Directions for this task:
What you return should be the complete listing, unchanged, with no pictures in it.

Collected material:
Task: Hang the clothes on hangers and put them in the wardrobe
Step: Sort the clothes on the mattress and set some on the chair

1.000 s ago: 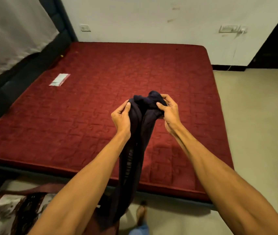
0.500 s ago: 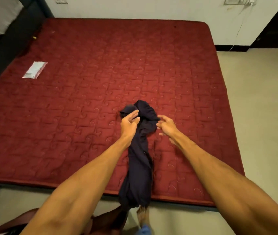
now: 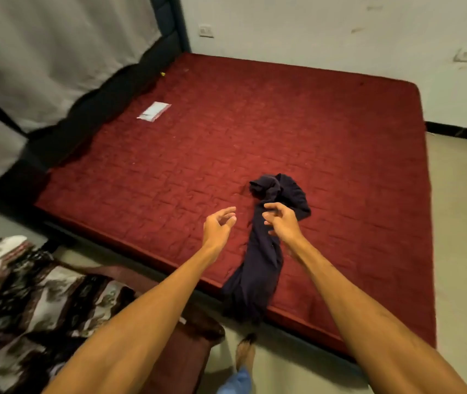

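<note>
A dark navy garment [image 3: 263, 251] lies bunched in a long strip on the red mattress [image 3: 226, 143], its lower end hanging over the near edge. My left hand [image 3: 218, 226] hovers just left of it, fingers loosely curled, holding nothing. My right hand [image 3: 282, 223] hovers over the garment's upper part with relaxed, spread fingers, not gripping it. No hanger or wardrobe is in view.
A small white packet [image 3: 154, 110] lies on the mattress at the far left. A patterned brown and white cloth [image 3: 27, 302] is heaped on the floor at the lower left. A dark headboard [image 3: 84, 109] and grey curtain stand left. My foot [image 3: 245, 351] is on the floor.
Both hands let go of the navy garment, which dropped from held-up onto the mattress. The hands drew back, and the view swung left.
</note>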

Exercise result:
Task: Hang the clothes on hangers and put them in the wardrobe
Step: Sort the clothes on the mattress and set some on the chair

1.000 s ago: 
0.500 s ago: 
now: 

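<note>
A dark navy garment [image 3: 263, 251] lies bunched in a long strip on the red mattress [image 3: 226, 143], its lower end hanging over the near edge. My left hand [image 3: 218, 226] hovers just left of it, fingers loosely curled, holding nothing. My right hand [image 3: 282, 223] hovers over the garment's upper part with relaxed, spread fingers, not gripping it. No hanger or wardrobe is in view.
A small white packet [image 3: 154, 110] lies on the mattress at the far left. A patterned brown and white cloth [image 3: 27, 302] is heaped on the floor at the lower left. A dark headboard [image 3: 84, 109] and grey curtain stand left. My foot [image 3: 245, 351] is on the floor.
Both hands let go of the navy garment, which dropped from held-up onto the mattress. The hands drew back, and the view swung left.
</note>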

The reply is now complete.